Laurent m'envoie un vague de réconfort. Impossible de luter contre ces deux-là et je n'en ai pas l'énergie.

— Tu bouges tes doigts ? demande Laurent.

Je ne réponds pas et lui montre. Il tient ma main dans la sienne, il est aux premières loges.

— J'y connais pas grand-chose, mais vu la plaie, la balle est ressortie.

— Ils n'avaient pas de balles à fragmentations, on a eu de la chance, commente Laurent.

Tout le monde est agglutiné pour se rassurer ou avoir chaud. Mes deux amis essaient tant bien que mal de savoir quoi faire de mon bras et en discutent. Je n'arrive pas à m'intégrer. Je me sens détachée de tout.

Je passe d'un visage à l'autre. Je suis comme étrangère à la situation. Lily, Martin, Jennifer, Benjamin, Laura, Charlotte, Thomas, Boris, Julien, Estelle et Benoit sont mutiques. Eux aussi semblent vidés.

— Je crois que je peux aider, finit par déclarer Lily.

Cyril secoue la tête avec approbation.

— Tu nous expliques ! s'impatiente Laurent.

— Elle pense avoir un don de soin, mais elle ne l'a expérimenté qu'une seule fois, sur elle.

Lily approche et pose ses mains gelées sur la plaie qui suinte toujours. Avant que je ne ressente quoi que ce soit, Cyril et Laurent m'empoignent. Je n'ai pas le temps de leur demander pourquoi qu'une douleur insupportable me saisit.

Laurent me bâillonne pour m'empêcher de crier. Je me débats, je sue à grosses gouttes et je pleure. J'ai le sentiment que ça dure une éternité.

Le supplice reflux. J'ai toujours la blessure, mais elle ne saigne plus. Une énorme croûte la recouvre et je suis vidée de mes forces, encore. Je vais finir par mourir. Cette soirée m'aura drainée de beaucoup de choses. Mon corps va vraiment me lâcher. Pourtant, je commençais à me sentir mieux et je comptais me réchauffer et en faire profiter mes camarades. C'est raté.
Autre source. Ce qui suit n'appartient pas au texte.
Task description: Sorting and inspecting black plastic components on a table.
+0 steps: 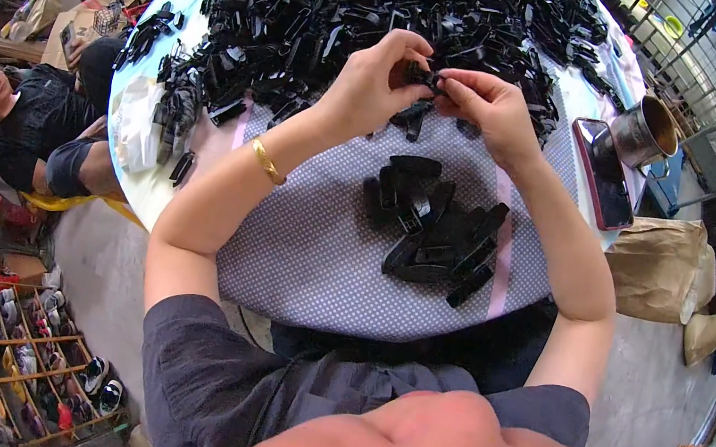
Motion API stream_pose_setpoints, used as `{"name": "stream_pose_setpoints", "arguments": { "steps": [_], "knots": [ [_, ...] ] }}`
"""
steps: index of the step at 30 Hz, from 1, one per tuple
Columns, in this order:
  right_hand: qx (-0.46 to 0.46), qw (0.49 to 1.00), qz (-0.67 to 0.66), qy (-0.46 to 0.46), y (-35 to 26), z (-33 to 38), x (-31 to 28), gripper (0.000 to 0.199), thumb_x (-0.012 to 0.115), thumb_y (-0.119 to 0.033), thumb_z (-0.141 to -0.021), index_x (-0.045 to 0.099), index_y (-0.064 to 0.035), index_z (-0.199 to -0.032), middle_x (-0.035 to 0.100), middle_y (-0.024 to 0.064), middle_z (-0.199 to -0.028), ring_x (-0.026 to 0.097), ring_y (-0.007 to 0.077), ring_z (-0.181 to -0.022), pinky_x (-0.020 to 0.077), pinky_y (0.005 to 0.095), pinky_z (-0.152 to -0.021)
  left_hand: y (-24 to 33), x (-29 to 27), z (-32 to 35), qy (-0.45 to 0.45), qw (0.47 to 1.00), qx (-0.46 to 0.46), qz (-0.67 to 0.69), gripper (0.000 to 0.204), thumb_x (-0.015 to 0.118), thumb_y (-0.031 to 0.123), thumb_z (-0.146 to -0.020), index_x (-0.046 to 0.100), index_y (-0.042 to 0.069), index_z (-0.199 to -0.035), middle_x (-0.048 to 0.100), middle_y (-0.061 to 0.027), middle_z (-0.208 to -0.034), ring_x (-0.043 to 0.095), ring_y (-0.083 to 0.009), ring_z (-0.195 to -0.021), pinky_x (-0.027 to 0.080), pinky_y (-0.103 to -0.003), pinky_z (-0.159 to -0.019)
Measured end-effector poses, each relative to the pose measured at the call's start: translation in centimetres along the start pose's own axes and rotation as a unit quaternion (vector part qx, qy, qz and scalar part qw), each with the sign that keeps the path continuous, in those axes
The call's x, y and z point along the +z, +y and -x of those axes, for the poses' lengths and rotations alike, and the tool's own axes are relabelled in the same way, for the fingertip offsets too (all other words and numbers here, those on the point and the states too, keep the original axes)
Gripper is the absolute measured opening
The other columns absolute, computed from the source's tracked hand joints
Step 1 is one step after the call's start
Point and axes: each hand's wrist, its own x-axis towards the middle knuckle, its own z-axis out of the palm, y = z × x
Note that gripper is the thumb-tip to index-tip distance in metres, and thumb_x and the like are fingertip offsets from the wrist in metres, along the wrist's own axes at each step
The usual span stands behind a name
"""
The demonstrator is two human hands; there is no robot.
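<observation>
Above the near edge of a big heap of black plastic pieces (336, 23), both my hands meet at one small black plastic piece (422, 76). My left hand (381, 82), below a gold bracelet (268, 162), curls its thumb and fingers around the piece. Thumb and fingertips of my right hand (490, 113) pinch its right end. Fingers partly cover it, so its exact shape is hidden. Closer to me, a smaller cluster of black plastic pieces (429, 255) lies on the dotted tablecloth (304, 257), between my forearms.
On the table's right side are a phone (609, 186) and a metal mug (644, 132). A white plastic bag (135, 127) lies at the left edge. Another person (50, 121) sits left of the table. Brown paper bags (657, 267) and a shoe rack (2, 343) stand on the floor.
</observation>
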Motion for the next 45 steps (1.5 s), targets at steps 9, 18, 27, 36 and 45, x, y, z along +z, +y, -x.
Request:
{"name": "stream_pose_setpoints", "arguments": {
  "steps": [9, 18, 27, 36, 45],
  "knots": [
    [-0.044, 0.998, 0.021, 0.026, -0.8, 0.8, 1.1, 0.021, 0.054, -0.015, -0.088, 0.06, 0.0008, -0.101, 0.064, 0.0064, -0.08, 0.064, 0.0133, -0.068, 0.0511, 0.0215, -0.056, -1.8, 0.4, 0.6, -0.002, 0.927, -0.144, 0.346, 0.028, 0.064, -0.001, -0.077, 0.061, 0.001, -0.104, 0.063, -0.0049, -0.086, 0.059, -0.0099, -0.074, 0.05, -0.023, -0.07],
    [-0.136, 0.978, 0.139, 0.078, -0.4, 1.5, 2.3, 0.016, 0.058, -0.01, -0.085, 0.058, 0.0016, -0.096, 0.061, 0.0059, -0.087, 0.059, 0.0093, -0.061, 0.0474, 0.0196, -0.051, -0.1, 1.0, 1.1, 0.029, 0.951, -0.161, 0.261, 0.034, 0.065, 0.0, -0.075, 0.059, 0.0, -0.109, 0.063, -0.0091, -0.098, 0.059, -0.0111, -0.086, 0.049, -0.023, -0.077],
    [-0.06, 0.981, 0.176, -0.054, -1.1, 1.7, 2.0, 0.026, 0.061, -0.021, -0.084, 0.057, 0.001, -0.097, 0.06, 0.0032, -0.074, 0.057, 0.0087, -0.064, 0.0471, 0.0216, -0.06, 0.4, 0.3, 0.6, 0.008, 0.913, -0.125, 0.389, 0.027, 0.058, 0.003, -0.083, 0.059, 0.0, -0.11, 0.063, -0.0112, -0.099, 0.06, -0.0151, -0.089, 0.049, -0.026, -0.082],
    [-0.157, 0.953, 0.257, -0.017, -0.6, 2.1, 2.4, 0.022, 0.064, -0.016, -0.082, 0.06, 0.0037, -0.092, 0.06, 0.0026, -0.074, 0.055, 0.0064, -0.067, 0.0467, 0.02, -0.062, 0.5, -0.3, 1.0, -0.033, 0.93, -0.087, 0.356, 0.023, 0.052, 0.003, -0.085, 0.06, -0.002, -0.106, 0.063, -0.0099, -0.1, 0.057, -0.0156, -0.093, 0.044, -0.026, -0.085],
    [-0.377, 0.721, 0.565, -0.136, 0.8, 0.4, 1.9, 0.034, 0.06, -0.014, -0.068, 0.058, -0.0061, -0.101, 0.057, 0.0082, -0.085, 0.055, 0.0267, -0.08, 0.0481, 0.035, -0.07, 6.1, -0.2, 2.7, -0.28, 0.96, 0.019, -0.003, 0.03, 0.069, 0.01, -0.073, 0.062, 0.004, -0.101, 0.065, -0.0103, -0.081, 0.061, -0.0143, -0.07, 0.049, -0.027, -0.066]
  ]
}}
— Ceux qui s'en sentent capables, aidez-nous à trouver un endroit pour traverser. Ceux qui ne le peuvent pas, reposez-vous.

Martin, Lily, Jennifer et moi restons sur place. Même si nous nous connaissons à peine nous nous serrons les uns aux autres.

— C'est quand même fou que Cyril puisse nous parler dans nos têtes ! Rassurez-moi, je ne suis pas la seule avec qui il fait ça ! déclare Jennifer.